Tabletop role-playing game adventure

The Feathered Priests is an adventure published by Integrated Games in 1986 for any role-playing game system.

==Plot summary==
The Feathered Priests is a role-playing scenario and gamemaster's aid written for any role-playing game system — conversion rules for Dungeons & Dragons, Advanced Dungeons & Dragons, and RuneQuest are included. The setting is the Endless Plains, where the players must recover a set of tarot-like cards.

==Publication history==
Integrated Games planned a five-part fantasy role-playing adventure series called The Complete Dungeon Master Series. Between 1984 and 1986, Simon Forrest and Basil Barrett wrote four adventures, the last in 1986 being The Feathered Priests. This boxed set, with art by Judith Hickling, Huggam, and Fergus Hickling, contains a 16-page book, an 8-page pamphlet, a large two-color map, six cardstock sheets, a cardstock screen, and two sheets of play aids.

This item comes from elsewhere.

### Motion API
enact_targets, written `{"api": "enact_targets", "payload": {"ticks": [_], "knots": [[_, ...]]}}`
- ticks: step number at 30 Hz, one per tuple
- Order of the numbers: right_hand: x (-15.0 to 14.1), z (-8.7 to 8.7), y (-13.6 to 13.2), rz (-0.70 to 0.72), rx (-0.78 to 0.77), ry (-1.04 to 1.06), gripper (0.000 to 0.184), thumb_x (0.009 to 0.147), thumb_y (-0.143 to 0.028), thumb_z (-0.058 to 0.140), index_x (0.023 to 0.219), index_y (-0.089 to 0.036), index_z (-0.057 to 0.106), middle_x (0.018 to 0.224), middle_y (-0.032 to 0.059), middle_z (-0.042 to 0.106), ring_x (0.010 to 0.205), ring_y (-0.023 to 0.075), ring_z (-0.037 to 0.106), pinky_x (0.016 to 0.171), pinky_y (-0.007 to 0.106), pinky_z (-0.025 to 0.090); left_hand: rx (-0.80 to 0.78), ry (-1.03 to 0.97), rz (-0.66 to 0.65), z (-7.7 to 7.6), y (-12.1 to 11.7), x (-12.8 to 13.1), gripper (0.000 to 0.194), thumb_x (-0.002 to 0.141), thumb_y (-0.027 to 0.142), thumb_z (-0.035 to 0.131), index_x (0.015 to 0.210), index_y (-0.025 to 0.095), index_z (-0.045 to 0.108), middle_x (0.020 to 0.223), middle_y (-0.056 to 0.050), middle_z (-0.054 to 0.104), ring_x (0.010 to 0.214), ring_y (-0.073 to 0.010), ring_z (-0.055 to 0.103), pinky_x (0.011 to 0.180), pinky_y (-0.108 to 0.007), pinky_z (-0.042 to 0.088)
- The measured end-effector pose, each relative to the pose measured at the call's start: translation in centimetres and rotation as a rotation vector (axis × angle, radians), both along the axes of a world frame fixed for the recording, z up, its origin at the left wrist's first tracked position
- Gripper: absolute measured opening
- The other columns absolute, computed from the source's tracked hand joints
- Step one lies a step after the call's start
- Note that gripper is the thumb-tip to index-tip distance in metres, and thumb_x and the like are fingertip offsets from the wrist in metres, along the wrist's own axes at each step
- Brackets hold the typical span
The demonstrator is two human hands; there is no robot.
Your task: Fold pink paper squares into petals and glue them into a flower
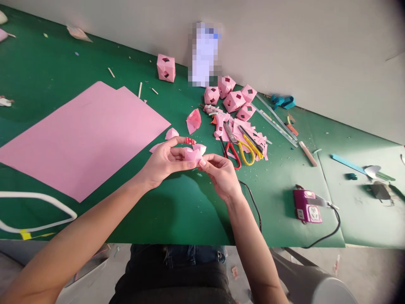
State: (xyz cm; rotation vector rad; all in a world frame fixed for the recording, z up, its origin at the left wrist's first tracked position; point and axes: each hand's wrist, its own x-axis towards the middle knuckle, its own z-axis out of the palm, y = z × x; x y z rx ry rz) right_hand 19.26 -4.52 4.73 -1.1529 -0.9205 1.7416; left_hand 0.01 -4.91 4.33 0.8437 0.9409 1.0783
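Both my hands meet above the green table [177,211], pinching one small folded pink paper piece [193,154]. My left hand [163,162] grips it from the left with thumb and fingers. My right hand [220,171] pinches its right edge with curled fingers. A red patterned bit shows at the left fingertip. Loose folded pink pieces [193,120] lie just beyond the hands.
Large pink paper sheets [82,139] lie at left. Several finished pink paper cubes [234,99] and one apart [166,67] stand near the wall. Red and yellow scissors [240,147] rest on pink scraps. A purple power strip [306,206] with black cable sits right, beside rulers and sticks.
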Motion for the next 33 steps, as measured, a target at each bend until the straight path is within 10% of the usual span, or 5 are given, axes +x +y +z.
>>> {"api": "enact_targets", "payload": {"ticks": [18,33], "knots": [[-0.7,-0.7,-0.4,-0.064,0.175,-0.208,0.044,0.074,-0.066,0.091,0.088,-0.025,0.084,0.091,0.0037,0.08,0.086,0.0198,0.068,0.08,0.033,0.055,-0.122,-0.19,0.093,-0.9,0.8,0.1,0.055,0.064,0.031,0.105,0.109,0.019,0.075,0.084,0.0,0.077,0.079,-0.0153,0.075,0.085,-0.028,0.06],[-3.0,-1.4,-0.9,-0.053,-0.118,0.062,0.038,0.066,-0.051,0.098,0.092,-0.026,0.089,0.1,0.0046,0.083,0.079,0.0153,0.061,0.071,0.031,0.05,-0.104,-0.307,0.184,-0.7,0.5,1.2,0.032,0.077,0.035,0.096,0.088,0.019,0.071,0.084,0.001,0.07,0.084,-0.0141,0.068,0.084,-0.027,0.054]]}}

The Feathered Priests had been preceded by The Halls of the Dwarven Kings (1984), The Lost Shrine of Kasar-Khan (1985), and The Watchers of the Sacred Flame (1986). Integrated Games went out of business before a planned fifth adventure, Deep Water, Shallow Graves, was published.

In 1992, Flame Publications, an imprint of Games Workshop, bought the rights to The Complete Dungeon Master Series, and Simon Forrest, Brad Freeman and Graeme Davis revised all four adventures to conform to the Warhammer Fantasy Roleplay rules, releasing them as the Doomstone Campaign Book Series. The Feathered Priests was retitled Dwarf Wars.

==Reception==
In the July 1987 edition of White Dwarf #91, Paul Cockburn called this adventure "a cracker," although he admitted that this "echoes the other plots of the series with its race against time, find the clues [...] and a big reward in the offing." He concluded with a strong recommendation, saying, "This is possibly the best adventure play aid for AD&D since Ravenloft, with which it shares certain similarities in terms of atmosphere and setting. I'll be running it more than once."